-- Task to carry out --
This exercise asks for every line of the material that includes the word "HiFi".

-- Data --

Segment Open

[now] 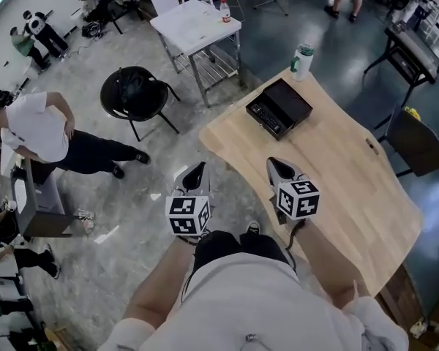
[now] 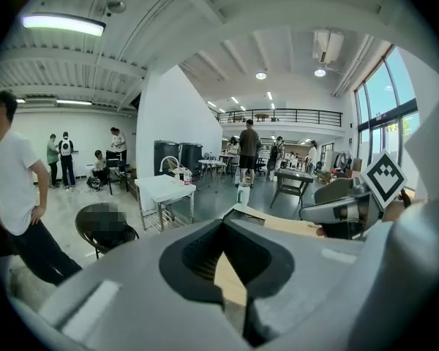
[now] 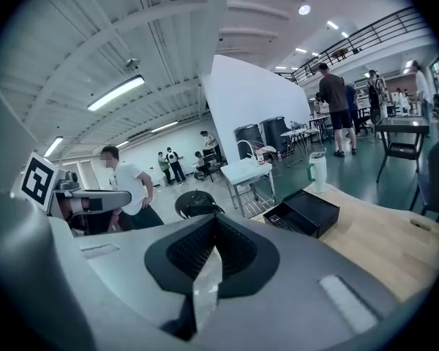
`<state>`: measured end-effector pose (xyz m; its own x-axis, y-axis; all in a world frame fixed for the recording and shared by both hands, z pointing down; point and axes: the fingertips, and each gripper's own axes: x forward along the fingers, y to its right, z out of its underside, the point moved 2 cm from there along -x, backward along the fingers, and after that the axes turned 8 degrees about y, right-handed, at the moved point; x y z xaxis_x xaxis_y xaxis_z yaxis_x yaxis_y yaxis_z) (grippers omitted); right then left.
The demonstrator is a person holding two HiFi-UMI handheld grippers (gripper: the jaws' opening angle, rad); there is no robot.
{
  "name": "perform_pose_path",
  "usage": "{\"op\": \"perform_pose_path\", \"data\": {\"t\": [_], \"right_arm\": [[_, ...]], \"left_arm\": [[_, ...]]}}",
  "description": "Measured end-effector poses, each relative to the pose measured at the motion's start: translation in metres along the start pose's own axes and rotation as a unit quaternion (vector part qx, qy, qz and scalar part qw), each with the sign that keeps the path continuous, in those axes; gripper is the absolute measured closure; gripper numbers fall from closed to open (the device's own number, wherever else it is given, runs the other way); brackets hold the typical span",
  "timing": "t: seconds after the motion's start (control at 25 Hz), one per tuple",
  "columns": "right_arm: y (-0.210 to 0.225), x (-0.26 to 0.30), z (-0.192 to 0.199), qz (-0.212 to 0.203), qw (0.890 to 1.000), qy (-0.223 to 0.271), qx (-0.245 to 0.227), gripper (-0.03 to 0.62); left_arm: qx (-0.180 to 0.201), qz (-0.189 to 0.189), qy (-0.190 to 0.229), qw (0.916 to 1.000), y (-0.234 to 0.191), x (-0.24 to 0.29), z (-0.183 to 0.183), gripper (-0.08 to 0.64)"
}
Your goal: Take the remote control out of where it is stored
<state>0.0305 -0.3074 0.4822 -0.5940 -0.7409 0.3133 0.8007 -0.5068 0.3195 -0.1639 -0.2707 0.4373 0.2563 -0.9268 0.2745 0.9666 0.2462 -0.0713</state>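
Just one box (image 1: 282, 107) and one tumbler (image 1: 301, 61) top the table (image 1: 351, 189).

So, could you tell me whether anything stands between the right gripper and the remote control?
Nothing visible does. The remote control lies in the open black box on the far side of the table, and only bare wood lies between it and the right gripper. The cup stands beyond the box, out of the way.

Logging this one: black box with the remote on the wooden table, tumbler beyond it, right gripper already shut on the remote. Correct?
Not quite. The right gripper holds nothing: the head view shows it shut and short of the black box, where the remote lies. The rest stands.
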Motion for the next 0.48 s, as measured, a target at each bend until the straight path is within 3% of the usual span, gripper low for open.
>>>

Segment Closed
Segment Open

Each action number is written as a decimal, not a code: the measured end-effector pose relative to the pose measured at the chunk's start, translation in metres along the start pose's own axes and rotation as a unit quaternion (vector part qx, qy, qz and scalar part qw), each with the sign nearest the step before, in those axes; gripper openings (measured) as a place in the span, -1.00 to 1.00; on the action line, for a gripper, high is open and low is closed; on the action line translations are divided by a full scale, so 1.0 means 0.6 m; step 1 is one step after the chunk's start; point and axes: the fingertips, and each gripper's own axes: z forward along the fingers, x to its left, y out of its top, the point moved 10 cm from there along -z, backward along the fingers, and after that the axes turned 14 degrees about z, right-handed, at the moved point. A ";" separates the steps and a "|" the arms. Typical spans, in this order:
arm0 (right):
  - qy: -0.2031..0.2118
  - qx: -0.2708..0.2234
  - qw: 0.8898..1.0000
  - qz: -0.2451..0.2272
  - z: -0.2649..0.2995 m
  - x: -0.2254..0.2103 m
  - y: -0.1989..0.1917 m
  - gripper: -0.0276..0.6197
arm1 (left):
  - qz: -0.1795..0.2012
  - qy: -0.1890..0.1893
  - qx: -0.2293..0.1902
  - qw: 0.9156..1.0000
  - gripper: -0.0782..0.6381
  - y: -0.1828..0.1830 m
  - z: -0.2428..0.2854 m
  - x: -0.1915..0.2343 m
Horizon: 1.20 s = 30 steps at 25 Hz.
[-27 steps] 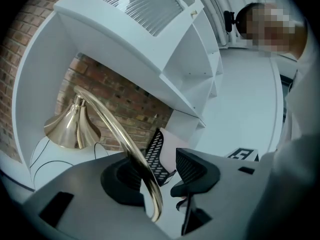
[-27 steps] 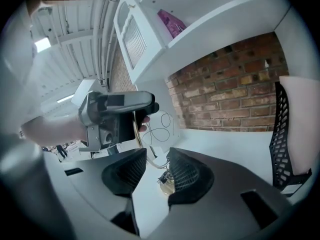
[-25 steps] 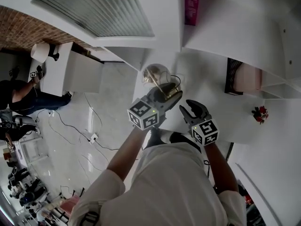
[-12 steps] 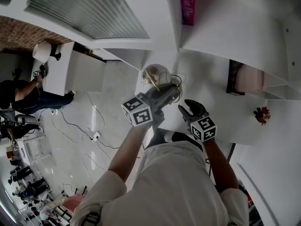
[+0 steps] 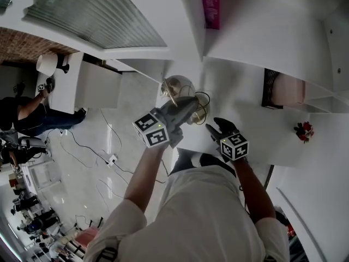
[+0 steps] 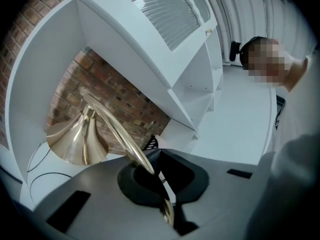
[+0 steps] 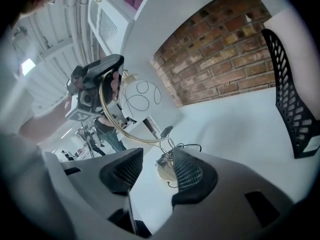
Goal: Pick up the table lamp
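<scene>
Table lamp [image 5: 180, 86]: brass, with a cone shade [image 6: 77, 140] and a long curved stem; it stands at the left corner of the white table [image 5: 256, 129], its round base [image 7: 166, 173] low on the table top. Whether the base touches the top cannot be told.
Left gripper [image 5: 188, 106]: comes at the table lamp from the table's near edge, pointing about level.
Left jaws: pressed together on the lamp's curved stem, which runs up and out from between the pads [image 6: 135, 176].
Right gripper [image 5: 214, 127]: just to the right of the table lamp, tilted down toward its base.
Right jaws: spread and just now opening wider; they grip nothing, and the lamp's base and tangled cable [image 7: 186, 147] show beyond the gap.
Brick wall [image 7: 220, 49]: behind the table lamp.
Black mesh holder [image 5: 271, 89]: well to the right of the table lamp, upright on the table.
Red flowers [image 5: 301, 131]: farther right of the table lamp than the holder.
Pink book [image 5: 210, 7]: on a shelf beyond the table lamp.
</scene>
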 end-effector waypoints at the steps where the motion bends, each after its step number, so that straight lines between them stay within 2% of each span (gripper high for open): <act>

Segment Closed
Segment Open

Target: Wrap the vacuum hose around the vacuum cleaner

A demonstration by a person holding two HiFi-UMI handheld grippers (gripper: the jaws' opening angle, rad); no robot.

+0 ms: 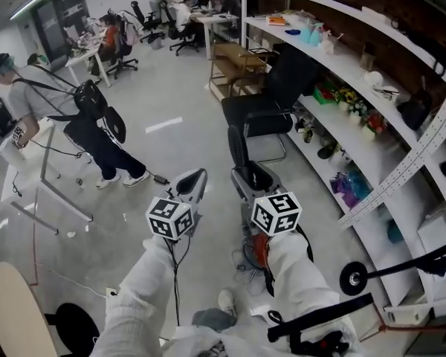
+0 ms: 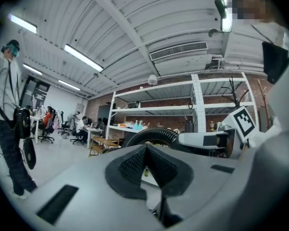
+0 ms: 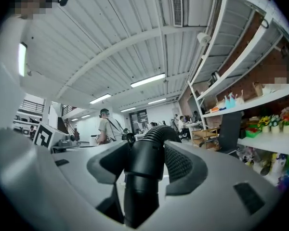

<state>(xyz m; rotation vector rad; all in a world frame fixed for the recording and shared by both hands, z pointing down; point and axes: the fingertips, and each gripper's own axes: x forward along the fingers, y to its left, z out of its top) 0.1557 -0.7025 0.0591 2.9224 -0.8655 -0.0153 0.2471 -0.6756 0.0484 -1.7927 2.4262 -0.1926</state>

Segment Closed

-- Task answer --
The demonstrator is a person holding two HiFi-UMI handheld grippers (gripper: the jaws' opening angle, rad); there is no robot.
A demonstration by a person holding two HiFi-UMI handheld grippers (gripper: the jaws' opening angle, rad); no robot.

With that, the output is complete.